▶ **Problem statement**
From the listing below, reproduce exactly the lines starting with the one with "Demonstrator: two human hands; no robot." and going on through the one with "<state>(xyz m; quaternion", both ends kept. No picture is copied.

▶ **Data provided**
====
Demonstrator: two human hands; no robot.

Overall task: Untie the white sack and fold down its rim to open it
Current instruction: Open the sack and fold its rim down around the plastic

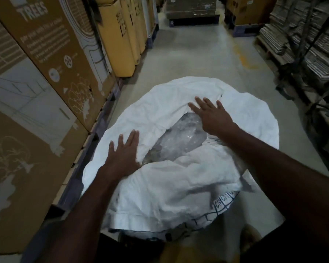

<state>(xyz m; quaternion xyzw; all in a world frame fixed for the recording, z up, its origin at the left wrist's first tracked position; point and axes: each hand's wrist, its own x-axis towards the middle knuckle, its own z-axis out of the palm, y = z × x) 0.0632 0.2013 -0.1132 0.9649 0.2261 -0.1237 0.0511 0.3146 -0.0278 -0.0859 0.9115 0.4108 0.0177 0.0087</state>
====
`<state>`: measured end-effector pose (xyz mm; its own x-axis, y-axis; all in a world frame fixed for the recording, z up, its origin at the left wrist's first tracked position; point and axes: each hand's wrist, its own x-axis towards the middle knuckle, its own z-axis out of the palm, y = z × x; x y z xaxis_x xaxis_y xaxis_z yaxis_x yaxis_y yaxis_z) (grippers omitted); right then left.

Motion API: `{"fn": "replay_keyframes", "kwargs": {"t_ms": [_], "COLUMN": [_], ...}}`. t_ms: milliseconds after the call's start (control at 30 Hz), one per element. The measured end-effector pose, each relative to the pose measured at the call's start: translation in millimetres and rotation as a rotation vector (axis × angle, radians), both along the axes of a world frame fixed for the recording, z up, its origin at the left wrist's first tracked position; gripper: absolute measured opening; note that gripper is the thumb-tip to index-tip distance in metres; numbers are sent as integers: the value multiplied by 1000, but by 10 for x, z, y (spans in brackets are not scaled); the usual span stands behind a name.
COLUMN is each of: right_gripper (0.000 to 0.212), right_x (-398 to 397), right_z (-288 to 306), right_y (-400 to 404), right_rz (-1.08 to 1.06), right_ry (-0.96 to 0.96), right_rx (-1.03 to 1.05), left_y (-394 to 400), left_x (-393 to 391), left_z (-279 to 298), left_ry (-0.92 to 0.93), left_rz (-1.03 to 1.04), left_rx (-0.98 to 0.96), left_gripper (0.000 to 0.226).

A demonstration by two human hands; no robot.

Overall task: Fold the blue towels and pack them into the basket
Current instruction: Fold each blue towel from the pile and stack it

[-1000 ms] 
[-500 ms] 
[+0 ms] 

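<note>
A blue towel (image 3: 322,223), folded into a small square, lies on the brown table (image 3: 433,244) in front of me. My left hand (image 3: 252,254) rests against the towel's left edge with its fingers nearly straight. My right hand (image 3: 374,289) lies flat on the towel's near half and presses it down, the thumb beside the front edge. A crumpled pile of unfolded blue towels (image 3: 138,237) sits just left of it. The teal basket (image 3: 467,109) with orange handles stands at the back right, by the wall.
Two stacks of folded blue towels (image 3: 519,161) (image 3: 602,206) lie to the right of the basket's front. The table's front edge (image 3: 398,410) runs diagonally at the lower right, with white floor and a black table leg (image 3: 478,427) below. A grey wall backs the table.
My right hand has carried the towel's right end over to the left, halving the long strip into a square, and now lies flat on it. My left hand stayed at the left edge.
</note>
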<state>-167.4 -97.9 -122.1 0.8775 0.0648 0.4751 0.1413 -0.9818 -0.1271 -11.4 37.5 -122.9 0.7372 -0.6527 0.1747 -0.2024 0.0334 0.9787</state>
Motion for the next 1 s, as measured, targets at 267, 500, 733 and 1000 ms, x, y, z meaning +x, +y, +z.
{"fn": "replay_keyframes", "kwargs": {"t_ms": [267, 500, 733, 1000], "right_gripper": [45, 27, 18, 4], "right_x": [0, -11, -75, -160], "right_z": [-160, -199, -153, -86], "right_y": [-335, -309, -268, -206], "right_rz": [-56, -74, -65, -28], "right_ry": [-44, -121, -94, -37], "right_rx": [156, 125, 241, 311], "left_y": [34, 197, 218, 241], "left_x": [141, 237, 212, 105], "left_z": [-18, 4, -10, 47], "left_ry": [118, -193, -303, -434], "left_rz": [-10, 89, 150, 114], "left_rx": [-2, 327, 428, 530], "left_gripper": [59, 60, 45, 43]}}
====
▶ **Reply**
Demonstrator: two human hands; no robot.

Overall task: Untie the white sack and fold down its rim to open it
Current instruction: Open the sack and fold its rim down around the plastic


<state>(xyz m; quaternion xyzw; all in a world frame fixed for the recording, z up, its origin at the left wrist's first tracked position; point and axes: each hand's wrist, its own x-axis towards the middle knuckle, its own z-axis out of the palm, y = z × x) 0.0632 0.2013 -0.1132 0.9649 0.2261 -0.1237 0.0511 0.3146 -0.0278 -0.0859 0.9115 0.4108 0.0177 0.0087</state>

What is written here forms the complete answer.